Last weekend, the father of Jameis Winston created a mini-maelstrom when he suggested that his son is “supposed to have somebody around him 24/7” and that, inexplicably, “[he’s] definitely not supposed to be by [himself]” as if he’s some type of Heisman-winning toddler.
Thursday, Winston’s head coach Jimbo Fisher was asked about the father’s assumption that somebody should, essentially, be babysitting the 20-year-old redshirt sophomore 24/7/365. To Fisher’s credit, he put more of the onus on the player than on the football program or his family.
“To keep someone on somebody 24 hours a day is a very difficult situation,” Fisher told the Palm Beach Post. “You enable them if you’re not careful. You still have to be responsible for your own actions.
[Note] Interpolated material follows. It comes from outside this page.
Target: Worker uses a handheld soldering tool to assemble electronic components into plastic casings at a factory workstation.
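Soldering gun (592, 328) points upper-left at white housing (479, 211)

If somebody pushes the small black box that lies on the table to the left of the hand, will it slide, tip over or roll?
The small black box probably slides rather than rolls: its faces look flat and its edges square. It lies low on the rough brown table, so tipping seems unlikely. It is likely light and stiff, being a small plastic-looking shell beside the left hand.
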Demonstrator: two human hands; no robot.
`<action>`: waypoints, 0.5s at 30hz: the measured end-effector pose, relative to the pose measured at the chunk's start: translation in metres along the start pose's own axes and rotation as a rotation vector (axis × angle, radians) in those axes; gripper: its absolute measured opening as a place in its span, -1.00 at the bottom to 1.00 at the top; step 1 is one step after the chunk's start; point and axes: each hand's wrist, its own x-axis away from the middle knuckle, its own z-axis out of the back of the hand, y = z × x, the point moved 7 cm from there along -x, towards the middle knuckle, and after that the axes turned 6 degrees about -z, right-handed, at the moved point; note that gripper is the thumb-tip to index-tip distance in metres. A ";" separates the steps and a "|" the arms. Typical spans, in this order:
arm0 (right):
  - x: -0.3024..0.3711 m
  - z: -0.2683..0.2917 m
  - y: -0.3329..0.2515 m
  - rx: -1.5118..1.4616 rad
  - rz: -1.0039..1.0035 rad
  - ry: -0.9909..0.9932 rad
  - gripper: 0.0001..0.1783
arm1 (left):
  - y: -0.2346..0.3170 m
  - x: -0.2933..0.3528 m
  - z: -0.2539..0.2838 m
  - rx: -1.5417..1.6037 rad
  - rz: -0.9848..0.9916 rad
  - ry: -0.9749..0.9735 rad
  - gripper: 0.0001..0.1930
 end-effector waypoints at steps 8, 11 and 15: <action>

“We will always monitor our players and we have to monitor him more because he does get more attention. But at the same time he has to be his own man and be able to do the things he has to do.”
Personal responsibility and accountability? What a concept, especially when it comes to the most recognizable player in not only your program but in college football as a whole. During his brief time in Tallahassee, Winston’s had four run-ins with the law. While most were relatively innocuous, one painted the player and the university in a very negative light even as no charges were filed.
Following “crabgate” and his baseball suspension late last month, Winston allowed that he was “in the public spotlight and my conduct needs to be above reproach,” adding in a statement of apology that “I must realize that my mistakes are magnified and can bring great embarrassment to all those who support me every day.” According to Fisher, that pretty much summed up his message to the quarterback in the aftermath of his latest caper.
“‘You have to be aware of what you are and what’s going on and you can’t make those mistakes anymore because you carry a huge burden. You’re the face of our university. You’re the face of our football team,'” Fisher said he told Winston.
“I do not think it was malicious but that same time we do not take it lightly. It has to be taken care of, it has to be addressed and it can’t happen.”
Unfortunately for both Winston and Fisher, the scrutiny and harsh light under which the Florida State quarterback resides are only going to get hotter and brighter. Whether Winston can rein in himself and his non-malicious ways for eight more months before (likely) heading off to the NFL remains to be seen.